We used the COVID-19 data provided by the NCDC [7] from 27th March 2020 through 22nd September 2020 to estimate the transmission rate $\left(\beta \right)$, which symptomatic infected becomes hospitalized $\left(h_I\right)$, hospitalization rate for a symptomatic individuals $\left(h_A\right)$,recovery rate for hospitalized individuals (${\rho }_H$), disease induced death rates (${\delta }_H$ & ${\delta }_I$) and reduction in disease transmission for asymptomatic individual $\left(\eta \right)$. Details of parameter for the data fitting are presented in Table 1. Nigeria is roughly about 200,000,000 population country [24,25], we therefore set $S\left(0\right)=199,999,998$, $I\left(0\right)=1$, $H\left(0\right)=1$, and other variables are set to zero initially.

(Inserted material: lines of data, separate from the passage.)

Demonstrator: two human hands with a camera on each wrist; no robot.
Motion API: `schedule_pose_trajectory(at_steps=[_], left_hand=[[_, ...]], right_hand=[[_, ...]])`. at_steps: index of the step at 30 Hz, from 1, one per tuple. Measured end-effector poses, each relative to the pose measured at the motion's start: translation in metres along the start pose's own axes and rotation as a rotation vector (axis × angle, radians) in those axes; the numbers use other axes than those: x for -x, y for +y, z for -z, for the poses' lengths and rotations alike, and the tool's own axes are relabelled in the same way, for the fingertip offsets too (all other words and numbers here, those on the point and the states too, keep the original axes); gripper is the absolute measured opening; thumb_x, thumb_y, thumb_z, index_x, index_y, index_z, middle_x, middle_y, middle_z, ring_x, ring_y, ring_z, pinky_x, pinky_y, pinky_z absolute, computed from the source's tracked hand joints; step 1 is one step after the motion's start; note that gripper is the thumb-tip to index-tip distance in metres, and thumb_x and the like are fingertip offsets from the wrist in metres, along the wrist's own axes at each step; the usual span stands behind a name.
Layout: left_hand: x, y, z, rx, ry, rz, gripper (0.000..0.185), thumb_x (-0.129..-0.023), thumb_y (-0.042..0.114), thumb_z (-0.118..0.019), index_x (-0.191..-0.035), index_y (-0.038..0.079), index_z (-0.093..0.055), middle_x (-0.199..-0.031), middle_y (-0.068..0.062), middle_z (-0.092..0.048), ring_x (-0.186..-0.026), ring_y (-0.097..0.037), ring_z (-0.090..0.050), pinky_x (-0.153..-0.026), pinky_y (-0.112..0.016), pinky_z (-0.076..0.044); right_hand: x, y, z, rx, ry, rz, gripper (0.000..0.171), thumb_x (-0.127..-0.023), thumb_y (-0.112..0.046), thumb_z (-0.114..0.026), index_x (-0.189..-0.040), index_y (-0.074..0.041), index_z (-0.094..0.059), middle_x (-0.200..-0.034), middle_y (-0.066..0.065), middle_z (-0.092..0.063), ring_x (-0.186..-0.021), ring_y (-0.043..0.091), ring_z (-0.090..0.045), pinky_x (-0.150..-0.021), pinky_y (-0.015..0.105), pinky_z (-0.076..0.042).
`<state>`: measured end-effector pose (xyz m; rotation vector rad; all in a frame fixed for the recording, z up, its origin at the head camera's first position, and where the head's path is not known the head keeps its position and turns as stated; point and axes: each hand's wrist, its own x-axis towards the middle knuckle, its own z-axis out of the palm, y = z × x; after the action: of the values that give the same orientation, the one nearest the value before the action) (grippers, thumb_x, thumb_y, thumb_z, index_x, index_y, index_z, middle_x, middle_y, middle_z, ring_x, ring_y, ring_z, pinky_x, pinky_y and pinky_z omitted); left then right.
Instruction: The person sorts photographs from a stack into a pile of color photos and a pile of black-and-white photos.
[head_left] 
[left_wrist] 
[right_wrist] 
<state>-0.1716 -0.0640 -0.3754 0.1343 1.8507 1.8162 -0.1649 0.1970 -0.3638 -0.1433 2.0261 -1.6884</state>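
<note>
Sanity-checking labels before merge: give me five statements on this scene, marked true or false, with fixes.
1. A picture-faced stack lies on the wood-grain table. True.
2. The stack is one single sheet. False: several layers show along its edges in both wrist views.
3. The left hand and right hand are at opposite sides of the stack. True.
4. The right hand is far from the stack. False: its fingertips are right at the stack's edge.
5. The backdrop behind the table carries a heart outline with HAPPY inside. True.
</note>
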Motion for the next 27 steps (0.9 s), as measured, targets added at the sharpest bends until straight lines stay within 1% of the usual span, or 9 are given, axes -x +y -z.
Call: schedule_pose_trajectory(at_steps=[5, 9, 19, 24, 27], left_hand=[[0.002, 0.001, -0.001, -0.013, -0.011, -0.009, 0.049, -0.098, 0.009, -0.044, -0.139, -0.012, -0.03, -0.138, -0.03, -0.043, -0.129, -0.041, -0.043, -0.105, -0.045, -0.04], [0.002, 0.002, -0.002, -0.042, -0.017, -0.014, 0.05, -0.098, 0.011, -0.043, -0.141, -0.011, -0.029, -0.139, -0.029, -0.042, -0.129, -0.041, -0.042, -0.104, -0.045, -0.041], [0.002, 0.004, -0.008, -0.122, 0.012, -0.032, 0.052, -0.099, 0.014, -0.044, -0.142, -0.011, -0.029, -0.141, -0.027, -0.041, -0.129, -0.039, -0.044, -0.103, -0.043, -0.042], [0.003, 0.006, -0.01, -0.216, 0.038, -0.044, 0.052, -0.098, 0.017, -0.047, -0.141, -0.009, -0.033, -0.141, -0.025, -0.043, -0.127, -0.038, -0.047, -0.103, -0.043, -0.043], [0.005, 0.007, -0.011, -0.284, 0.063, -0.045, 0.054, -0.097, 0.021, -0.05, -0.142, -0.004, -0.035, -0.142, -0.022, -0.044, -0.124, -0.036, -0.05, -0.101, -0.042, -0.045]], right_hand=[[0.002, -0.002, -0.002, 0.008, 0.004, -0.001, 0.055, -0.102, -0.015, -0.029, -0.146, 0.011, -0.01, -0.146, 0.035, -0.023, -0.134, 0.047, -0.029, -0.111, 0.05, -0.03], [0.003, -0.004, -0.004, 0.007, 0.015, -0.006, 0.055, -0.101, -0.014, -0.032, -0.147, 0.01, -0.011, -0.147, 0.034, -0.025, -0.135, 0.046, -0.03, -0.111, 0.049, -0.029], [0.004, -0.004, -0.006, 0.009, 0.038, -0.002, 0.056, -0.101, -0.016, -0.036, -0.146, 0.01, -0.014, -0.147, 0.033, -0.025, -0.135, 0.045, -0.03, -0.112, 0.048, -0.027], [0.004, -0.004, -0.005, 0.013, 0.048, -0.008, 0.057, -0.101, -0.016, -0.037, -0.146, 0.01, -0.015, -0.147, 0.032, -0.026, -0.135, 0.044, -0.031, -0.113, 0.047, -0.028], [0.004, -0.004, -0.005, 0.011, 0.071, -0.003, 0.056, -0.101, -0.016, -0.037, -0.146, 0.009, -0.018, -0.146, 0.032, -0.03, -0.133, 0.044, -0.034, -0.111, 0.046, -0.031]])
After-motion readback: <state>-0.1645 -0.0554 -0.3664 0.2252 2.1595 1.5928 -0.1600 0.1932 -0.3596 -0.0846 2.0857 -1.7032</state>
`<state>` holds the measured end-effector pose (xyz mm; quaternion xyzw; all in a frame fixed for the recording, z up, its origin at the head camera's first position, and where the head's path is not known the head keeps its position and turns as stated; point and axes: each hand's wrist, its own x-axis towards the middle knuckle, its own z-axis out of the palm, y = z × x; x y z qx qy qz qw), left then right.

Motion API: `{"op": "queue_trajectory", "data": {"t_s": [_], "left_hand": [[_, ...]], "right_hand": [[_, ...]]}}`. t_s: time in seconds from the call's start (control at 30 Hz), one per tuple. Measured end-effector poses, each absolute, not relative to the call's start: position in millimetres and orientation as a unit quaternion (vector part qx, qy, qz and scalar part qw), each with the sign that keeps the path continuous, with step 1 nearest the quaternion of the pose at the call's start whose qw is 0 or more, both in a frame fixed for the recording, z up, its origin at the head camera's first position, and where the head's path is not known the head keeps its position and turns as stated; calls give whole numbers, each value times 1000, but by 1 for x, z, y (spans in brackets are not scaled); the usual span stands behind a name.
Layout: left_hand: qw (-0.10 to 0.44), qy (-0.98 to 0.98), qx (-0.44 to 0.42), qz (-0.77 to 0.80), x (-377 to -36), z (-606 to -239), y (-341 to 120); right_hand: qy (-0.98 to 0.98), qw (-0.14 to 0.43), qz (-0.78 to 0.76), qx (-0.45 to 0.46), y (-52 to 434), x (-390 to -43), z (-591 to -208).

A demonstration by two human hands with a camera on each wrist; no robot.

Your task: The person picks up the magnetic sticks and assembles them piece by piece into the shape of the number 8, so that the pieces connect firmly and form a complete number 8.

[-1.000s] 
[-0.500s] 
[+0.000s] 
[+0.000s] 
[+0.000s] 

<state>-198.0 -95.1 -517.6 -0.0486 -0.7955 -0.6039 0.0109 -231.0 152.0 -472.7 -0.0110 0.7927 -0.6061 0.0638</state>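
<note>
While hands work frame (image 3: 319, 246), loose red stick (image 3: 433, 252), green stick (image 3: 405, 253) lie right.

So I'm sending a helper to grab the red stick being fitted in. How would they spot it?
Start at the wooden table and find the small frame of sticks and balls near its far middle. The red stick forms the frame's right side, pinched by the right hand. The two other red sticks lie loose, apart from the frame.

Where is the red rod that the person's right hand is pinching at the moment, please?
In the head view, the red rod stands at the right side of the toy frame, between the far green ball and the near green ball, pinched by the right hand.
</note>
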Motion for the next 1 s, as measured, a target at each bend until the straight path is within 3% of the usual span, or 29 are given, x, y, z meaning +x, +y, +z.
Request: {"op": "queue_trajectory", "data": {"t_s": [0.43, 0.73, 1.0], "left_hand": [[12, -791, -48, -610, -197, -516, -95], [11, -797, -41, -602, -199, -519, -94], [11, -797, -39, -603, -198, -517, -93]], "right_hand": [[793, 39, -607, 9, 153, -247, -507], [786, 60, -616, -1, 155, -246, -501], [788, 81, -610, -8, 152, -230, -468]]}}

We used the “lsqcurvefit” package in MATLAB to model fit the “cumulative active cases” and “cumulative death” data to $H$ and $D$ compartments of our model, respectively. The “lsqcurvefit” package by MATLAB solves nonlinear data-fitting problems in the least-square sense. That is, given input data “tdata” (which could be matrices or vectors) and the observed output data “ydata” (which could be matrices or vectors), we find coefficients $x$ that best fit the equation.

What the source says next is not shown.